Photo of 36 Hours in Mumbai by Bhaumik Shah

CREATIVE COCKTAILS, 6:30 P.M.

After introducing Mumbai to molecular Indian gastronomy with Masala Library a few years ago, the restaurateur Zorawar Kalra unveiled the city’s buzziest new cocktail bar in March, serving up more molecular magic with MasalaBar. Cocktails meet chemistry in the form of theatrical drinks like the Bollywood Bhang (vodka with basil smoke served in a skull-shaped glass). There is even a nod to MasalaBar’s seafront setting on Carter Road in the form of the ideal late-afternoon tipple: Sunset @ Carter (whisky with rosemary, orange, and almond foam).
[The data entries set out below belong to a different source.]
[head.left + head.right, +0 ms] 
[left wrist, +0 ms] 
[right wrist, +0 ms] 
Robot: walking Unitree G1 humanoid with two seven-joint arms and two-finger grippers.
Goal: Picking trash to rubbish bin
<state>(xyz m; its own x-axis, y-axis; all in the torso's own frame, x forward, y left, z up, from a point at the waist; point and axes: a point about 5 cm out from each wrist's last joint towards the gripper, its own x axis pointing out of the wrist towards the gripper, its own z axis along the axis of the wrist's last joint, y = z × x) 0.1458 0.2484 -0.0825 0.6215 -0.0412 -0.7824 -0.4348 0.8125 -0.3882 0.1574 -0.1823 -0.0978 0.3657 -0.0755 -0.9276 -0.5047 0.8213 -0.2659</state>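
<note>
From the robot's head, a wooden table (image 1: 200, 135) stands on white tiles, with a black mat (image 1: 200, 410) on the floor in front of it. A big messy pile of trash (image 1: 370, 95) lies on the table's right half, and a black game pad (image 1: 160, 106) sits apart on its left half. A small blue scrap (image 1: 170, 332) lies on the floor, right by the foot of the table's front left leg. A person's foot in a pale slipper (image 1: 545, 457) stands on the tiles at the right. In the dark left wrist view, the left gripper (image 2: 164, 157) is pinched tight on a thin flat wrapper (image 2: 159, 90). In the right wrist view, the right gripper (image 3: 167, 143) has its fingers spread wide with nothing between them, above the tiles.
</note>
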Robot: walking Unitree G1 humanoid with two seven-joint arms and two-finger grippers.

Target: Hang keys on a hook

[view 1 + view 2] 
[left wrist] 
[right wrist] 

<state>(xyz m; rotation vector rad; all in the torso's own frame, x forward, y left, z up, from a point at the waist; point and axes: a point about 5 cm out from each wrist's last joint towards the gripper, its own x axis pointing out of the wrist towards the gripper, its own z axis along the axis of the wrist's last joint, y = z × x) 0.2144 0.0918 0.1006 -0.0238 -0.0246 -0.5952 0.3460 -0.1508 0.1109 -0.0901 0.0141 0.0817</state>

Meanwhile, snack on tasty tapas like ghee-roasted scallops and truffled shiitake steak burgers.

 RETRO REPAST, 8 P.M.

The owners of Pali Bhavan scoured Chor Bazaar for their décor inspiration: You’ll have a hard time finding an inch of wall space that isn’t adorned with a framed image depicting vignettes from India’s past — family pictures, college portraits, scenes from aristocratic life. The Old World dining room sets the stage for a traditional feast from across the country: classic butter chicken, harissa-spiced chicken tikka, pumpkin kofta curry and galouti kebabs, washed down with a pomegranate lassi. Expect to spend about 2,000 rupees for two. Afterward, stroll to Punjab Sweet House for classic Indian mithai (sweets): pistachio ice halwa, kalakand milk cake and mango barfi.

Sunday

 BANDRA-BOUND, 9 A.M.

Before the British, the Portuguese came ashore — and the suburb of Bandra, popular for its trendy restaurants and Bollywood star haunts, is where you can see vestiges of the Portuguese stint in Mumbai. Book a walking tour with Raconteur, and a knowledgeable local will lead you through landmarks — the 1575 St. Andrew’s Church and the striking neo-Gothic Mount Mary — as well as through former fishing and farming villages, pointing out street art along the way. You’ll end at the 1640-built Bandra Fort (keep an eye out for Bollywood megastar Shah Rukh Khan’s house — you’ll recognize it from the hordes at the gates), where an easy climb yields panoramic views over the Sealink bridge and the Mumbai skyline beyond.

TEATIME, 11 A.M.

Recuperate from your walk at the Taj Mahal Tea House. Last August, the Brooke Bond tea company transformed a Bandra bungalow into an elegant tearoom — complete with colonial-style rocking chairs, colorful tiles, cheery floral motifs on the walls — but the main draw is the extensive chai list. Choose from variants like Parsi mint (160 rupees) and a Karipatta Delight with curry leaves and citrus (140 rupees). Pair your poison with a triple-decker egg sandwich with fried herbs and chutney (400 rupees).

ART BREAK, 1 P.M.

The 128-year-old nonprofit contemporary art venue, Bombay Art Society, has a flashy new address. At the nebulous Sanjay Puri–designed structure in Bandra you can scope out the local art scene, with works by Laxman Shreshtha, Yusuf Arakkal, Anjolie Ela Menon and more.